Como se esperaba, el Supremo decidió ayer confirmar la sentencia del Tribunal Superior de Justicia de Cataluña que a finales del pasado año condenó a Quim Torra a pagar una multita de 30.000 euros y a un año y medio de inhabilitación para el ejercicio de cargos públicos y el desempeño de funciones de gobierno. El Supremo acordó por unanimidad de sus doce miembros rechazar la casación interpuesta por Torra, estableciendo que el honorable desobedeció contumaz y obstinadamente a la Junta Electoral Central, al negarse a retirar de las fachadas de los edificios públicos catalanes los carteles pidiendo la libertad de sus colegas presos por el procés. Ayer, un emocionado Torra se despidió de la basca pidiendo la ruptura democrática de los catalanes con España, acusando al rey de cobardía por su incomparencia (otro tanto a apuntarse por el honorable nuestro), y dejando perfectamente claro que seguirá luchando por Cataluña y por la vida. Como un anuncio local de Coca-Cola.

En realidad, el Supremo le ha hecho un buen favor a Torra, con esta inevitable confirmación de la sentencia previa: le ha facilitado un escape no vergonzante del callejón sin salida en el que él mismo ha colocado al independentismo catalán. Porque resulta que el procés encalla en dos presidentes condenados y uno huido, viviendo de las rentas en su particular Waterloo, conspirando con Torra día tras día, pero sin atreverse ninguno de los dos a dar un paso definitivo: Puigdemont a volver, Torra a romper.

Ahora la sentencia le permite un respiro épico, el primero desde que su mentor declaró la independencia, la suspendió, la volvió a declarar y se fue a esconder en el Bravante valón su dignidad de comerciante arruinado. Torra no era un comerciante preocupado de perder clientela, como Puchi, más bien parecía justo lo contrario, un payés sanculot con traje cruzado, un revolucionario de boquilla y lazo amarillo en la solapa, decidido a pasar por ser el más radical entre los suyos, capaz de recurrir a un lenguaje racista, con el que arengaba la desobediencia de los jóvenes, un burgués de masía y torre, adomingado en terno de rayas, para vender Estat Catalá al precio de la mejor butifarra.

Torra repartía patentes de lealtad a la patria, o de traición a la causa como si fueran décimos de Lotería Valdés, la Bruixa d'Or, o el Gato Negro: porque él iba en serio, él no se iba a rendir ante nada, no huiría, él traería la independencia -la de verdad- o moriría en el intento cantando Els segadors como un mártir de la Renaixença.

Y ahora pagará su multita (pedirá las pelas para hacerlo, como un Más mas) y se irá a descansar año y medio a seguir repartiendo boletos entre aplausos y lágrimas, como haría un cobardica práctico.
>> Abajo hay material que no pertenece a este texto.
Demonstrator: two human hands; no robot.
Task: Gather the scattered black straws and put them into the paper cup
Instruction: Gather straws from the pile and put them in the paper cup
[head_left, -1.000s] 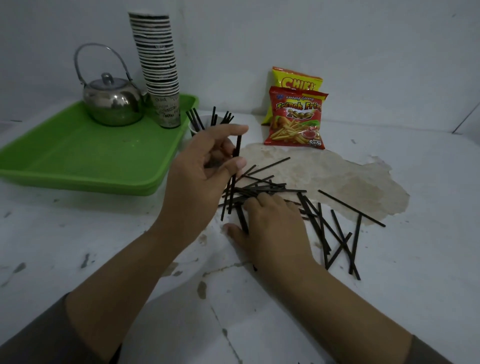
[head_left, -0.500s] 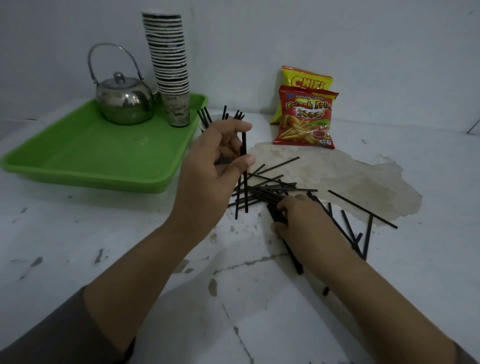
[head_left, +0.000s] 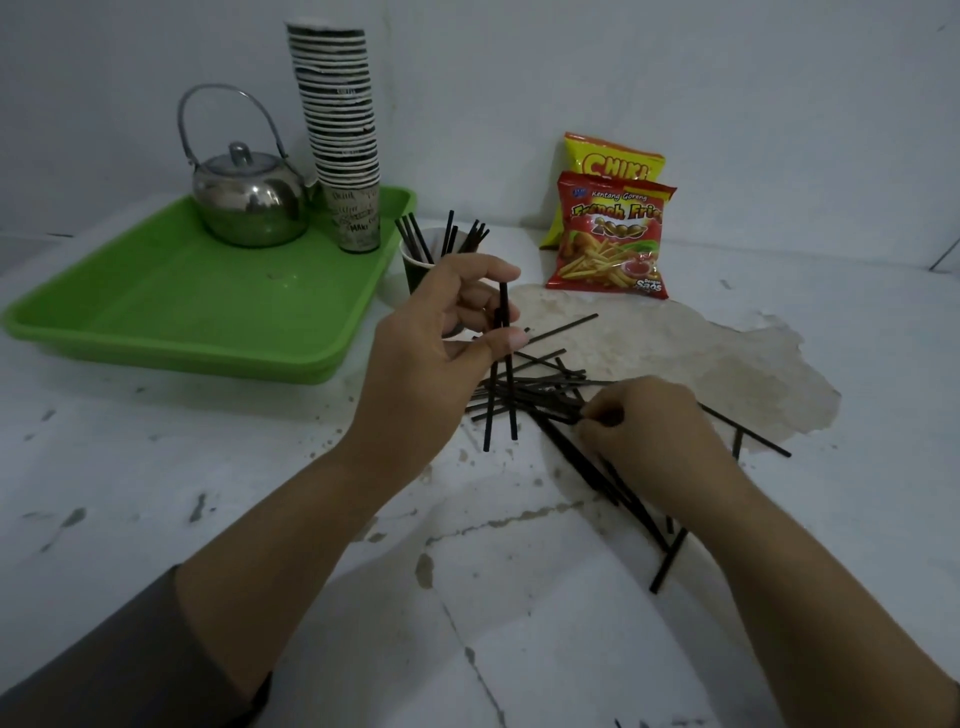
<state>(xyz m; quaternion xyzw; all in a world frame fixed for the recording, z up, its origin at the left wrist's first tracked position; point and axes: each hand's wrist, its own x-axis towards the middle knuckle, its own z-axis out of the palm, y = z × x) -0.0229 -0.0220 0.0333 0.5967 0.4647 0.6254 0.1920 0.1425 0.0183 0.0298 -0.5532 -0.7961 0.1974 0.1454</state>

En fin: Torra, sale de escena como un medio hombre calculador y cuidadoso, otro que también hace mutis en el momento más difícil y deja a su país con el peor embolado de su historia en democracia. Antes de irse se ha despedido recordando a los que aún se creen su cuento, que Cataluña está enferma por la dominación española. Y pidiendo a los demás que hagan el trabajo que el no tuvo riñones para hacer: volver a las andadas, declarar de nuevo la revuelta y acabar dando con sus huesos de patriota en el mismo rincón nocturno de Lledoners donde otros esperan que les llegue -como un pago por justiprecio- el indulto sin arrepentimiento. La historia casi siempre es injusta. Y otras veces es cómica. La despedida del héroe de los lazos es un poco más de lo segundo.